When QM is received a request to edit a MARC record, it parsed the field's content trying to detect the subfield's code and subfield's data. In cases when the subfield's data contains a '$' sign, QM defines it as a delimiter, sends it to SRS, and that causes data corruption.

Goals

  1. Find a way to determine a literal $ not as a subfield delimiter
  2. Identify any impact to records already stored in SRS. Is needed a plan to support existing records?
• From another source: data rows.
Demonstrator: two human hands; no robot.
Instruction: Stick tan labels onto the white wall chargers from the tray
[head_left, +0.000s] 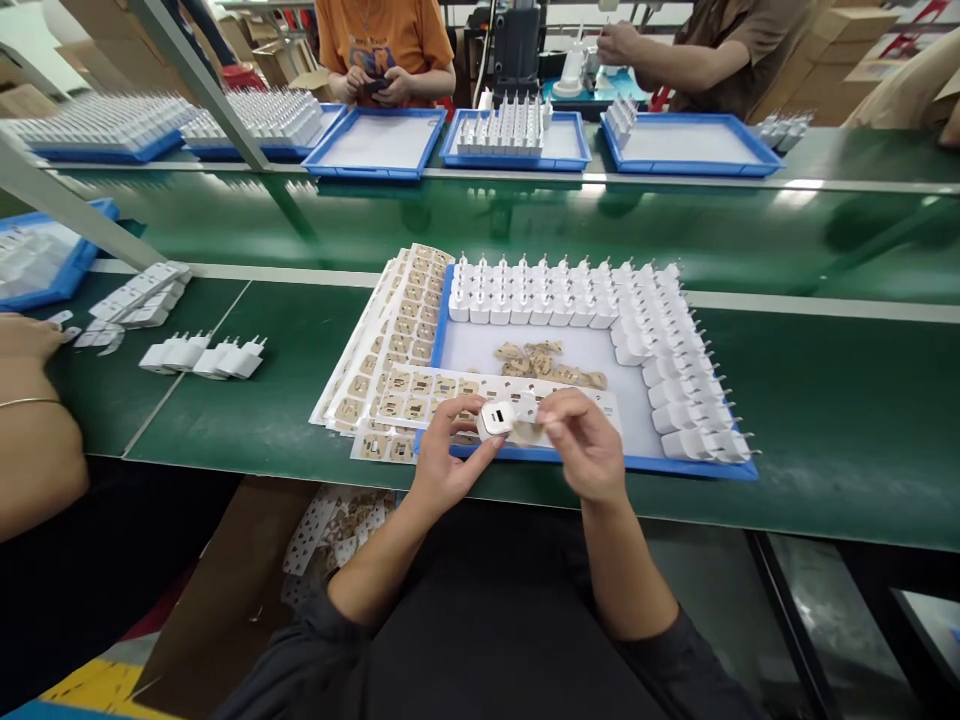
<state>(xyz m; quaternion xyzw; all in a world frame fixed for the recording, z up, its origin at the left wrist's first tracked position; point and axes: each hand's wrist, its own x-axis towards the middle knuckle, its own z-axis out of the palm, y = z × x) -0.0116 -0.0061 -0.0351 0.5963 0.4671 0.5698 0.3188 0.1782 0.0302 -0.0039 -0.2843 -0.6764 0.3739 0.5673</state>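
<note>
Between the thumb and fingers of my left hand (446, 455) is a white USB charger (496, 419), its port face turned up toward me. My right hand (587, 440) pinches a small clear film piece (527, 408) close beside the charger; its outline is blurred. Below both hands a printed sticker sheet (450, 396) lies across the front of a blue-rimmed tray (675, 466). Rows of white chargers (551, 300) with prongs up line the tray's back and right side. A pile of brown peeled sticker scraps (547, 362) sits in its middle.
More sticker sheets (405, 330) are stacked left of the tray. Loose chargers (202, 355) stand farther left, near another person's arm (37, 430). Across the green conveyor belt (480, 220), other people sit behind blue trays (375, 145). An open cardboard box (240, 570) is below the table edge.
</note>
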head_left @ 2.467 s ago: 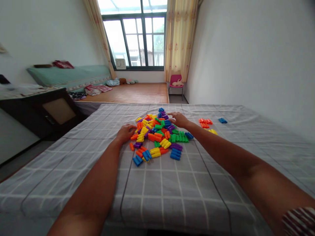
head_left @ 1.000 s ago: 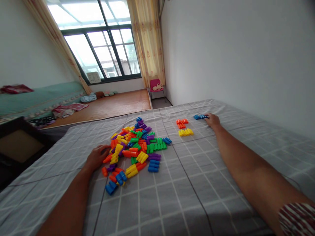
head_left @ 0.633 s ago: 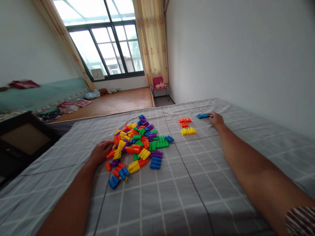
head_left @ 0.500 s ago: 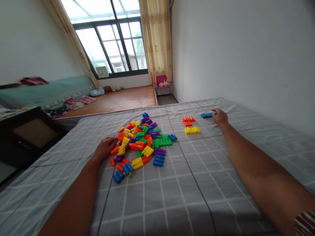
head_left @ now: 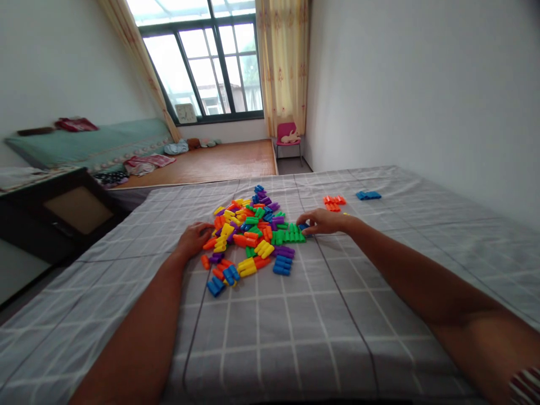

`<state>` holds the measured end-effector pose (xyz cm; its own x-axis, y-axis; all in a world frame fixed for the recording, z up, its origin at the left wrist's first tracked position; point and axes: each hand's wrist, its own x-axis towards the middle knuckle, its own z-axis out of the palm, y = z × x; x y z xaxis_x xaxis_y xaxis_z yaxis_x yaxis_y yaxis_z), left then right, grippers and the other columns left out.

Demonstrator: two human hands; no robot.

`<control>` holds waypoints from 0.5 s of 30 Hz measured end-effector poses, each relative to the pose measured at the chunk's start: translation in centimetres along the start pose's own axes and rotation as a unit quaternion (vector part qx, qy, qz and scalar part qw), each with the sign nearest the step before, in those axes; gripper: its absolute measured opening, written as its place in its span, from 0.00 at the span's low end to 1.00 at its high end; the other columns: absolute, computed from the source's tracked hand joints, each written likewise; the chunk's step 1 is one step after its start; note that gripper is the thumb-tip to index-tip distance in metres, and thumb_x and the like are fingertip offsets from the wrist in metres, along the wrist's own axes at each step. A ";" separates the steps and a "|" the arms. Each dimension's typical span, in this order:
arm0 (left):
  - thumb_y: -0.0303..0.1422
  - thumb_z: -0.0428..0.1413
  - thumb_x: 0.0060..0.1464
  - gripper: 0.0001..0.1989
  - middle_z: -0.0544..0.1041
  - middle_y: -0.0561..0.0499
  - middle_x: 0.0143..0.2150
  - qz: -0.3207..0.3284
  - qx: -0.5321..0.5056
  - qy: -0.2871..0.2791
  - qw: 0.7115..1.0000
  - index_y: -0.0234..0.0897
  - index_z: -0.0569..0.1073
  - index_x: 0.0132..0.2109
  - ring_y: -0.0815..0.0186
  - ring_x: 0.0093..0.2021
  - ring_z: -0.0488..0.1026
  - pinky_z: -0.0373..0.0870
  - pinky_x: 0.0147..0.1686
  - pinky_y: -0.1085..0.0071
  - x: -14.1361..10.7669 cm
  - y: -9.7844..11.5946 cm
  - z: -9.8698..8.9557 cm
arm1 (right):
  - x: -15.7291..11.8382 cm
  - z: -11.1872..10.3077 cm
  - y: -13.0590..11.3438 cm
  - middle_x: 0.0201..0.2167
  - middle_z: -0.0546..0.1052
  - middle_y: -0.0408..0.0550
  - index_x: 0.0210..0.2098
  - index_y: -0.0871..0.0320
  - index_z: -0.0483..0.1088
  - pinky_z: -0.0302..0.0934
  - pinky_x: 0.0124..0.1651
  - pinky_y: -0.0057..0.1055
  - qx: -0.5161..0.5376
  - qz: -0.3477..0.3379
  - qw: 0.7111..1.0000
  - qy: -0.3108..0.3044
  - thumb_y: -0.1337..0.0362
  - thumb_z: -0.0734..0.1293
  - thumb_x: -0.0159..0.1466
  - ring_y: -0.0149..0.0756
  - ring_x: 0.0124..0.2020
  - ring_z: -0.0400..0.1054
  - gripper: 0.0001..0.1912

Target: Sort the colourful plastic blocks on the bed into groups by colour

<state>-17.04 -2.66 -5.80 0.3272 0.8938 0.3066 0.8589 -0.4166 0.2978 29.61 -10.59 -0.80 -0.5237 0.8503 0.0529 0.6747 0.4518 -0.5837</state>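
Observation:
A heap of plastic bullet-shaped building blocks [head_left: 252, 238] in orange, yellow, green, blue and purple lies on a grey checked bedspread. My left hand [head_left: 194, 239] rests against the heap's left edge, fingers loosely stretched, with no block visible in it. At the heap's right side, my right hand [head_left: 323, 221] has thumb and fingers around a small blue block [head_left: 303, 227], beside a row of joined green blocks [head_left: 289, 235]. Farther right lie orange blocks [head_left: 334, 203] and a blue row [head_left: 368, 196]. My right hand mostly hides a yellow piece below the orange ones.
The bedspread [head_left: 270, 337] reaches the white wall on the right. A dark cabinet [head_left: 59, 214] stands at the left. Beyond are a low brown bed platform [head_left: 228, 160], a pink chair [head_left: 287, 133] with a plush toy, and a curtained window.
My right hand has moved left from the blue row to the small blue block by the heap, leaving that row on the bedspread. My left hand stays at the heap. The view has shifted slightly.

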 end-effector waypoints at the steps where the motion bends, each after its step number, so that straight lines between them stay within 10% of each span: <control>1: 0.42 0.47 0.53 0.21 0.79 0.45 0.46 0.000 0.001 -0.002 1.000 0.38 0.79 0.44 0.60 0.46 0.75 0.69 0.48 0.68 0.0 0.0 0.0 | 0.0 -0.1 0.1 0.32 0.80 0.44 0.40 0.53 0.78 0.66 0.41 0.31 0.000 0.002 1.000 -0.002 0.54 0.74 0.51 0.37 0.34 0.73 0.18; 6: 0.43 0.47 0.53 0.22 0.79 0.44 0.47 0.008 -0.004 -0.004 1.000 0.37 0.79 0.44 0.59 0.47 0.74 0.69 0.50 0.67 0.2 -0.3 0.0 | -1.2 -3.6 3.6 0.36 0.79 0.49 0.46 0.57 0.75 0.68 0.37 0.31 0.060 0.059 0.989 0.124 0.56 0.72 0.54 0.36 0.34 0.73 0.22; 11: 0.43 0.49 0.52 0.20 0.79 0.46 0.47 0.005 -0.009 0.001 1.000 0.40 0.79 0.43 0.59 0.47 0.75 0.70 0.49 0.66 0.3 -0.5 0.1 | -5.4 -7.5 11.3 0.42 0.78 0.55 0.48 0.61 0.74 0.70 0.39 0.35 0.016 0.210 0.903 0.374 0.61 0.71 0.53 0.40 0.38 0.73 0.23; 15: 0.44 0.48 0.52 0.20 0.79 0.46 0.47 0.010 -0.002 0.002 1.000 0.40 0.79 0.43 0.59 0.46 0.75 0.70 0.49 0.66 0.4 -0.7 0.1 | -9.6 -8.7 16.4 0.32 0.79 0.54 0.37 0.63 0.77 0.70 0.37 0.37 0.032 0.322 0.886 0.332 0.59 0.74 0.50 0.43 0.34 0.74 0.18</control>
<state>-17.46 -2.06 -5.95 0.3421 0.8847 0.3166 0.8512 -0.4345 0.2944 50.23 -8.95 -3.80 0.3948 0.9074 0.1442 0.6811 -0.1837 -0.7088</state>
Or is just a re-import the only option?

Approach

Option 1: Use another symbol or combination of symbols as a subfields delimiter or escape $ in the subfield's data

PROS

CONS

Minimum time effortUser will be responsible for correct symbols input

Covers not all cases because there could be any symbol or combination in the subfield's data

Option 2: Change QM field schema and changes to UI

1. Change QM field schema

There is 3 type of fields that could be in MARC record in QM:

  • data field (has subfields and indicators)
  • variable control field (has variable-length string content)
  • fixed control field (has fixed-length content that split into fixed-length items)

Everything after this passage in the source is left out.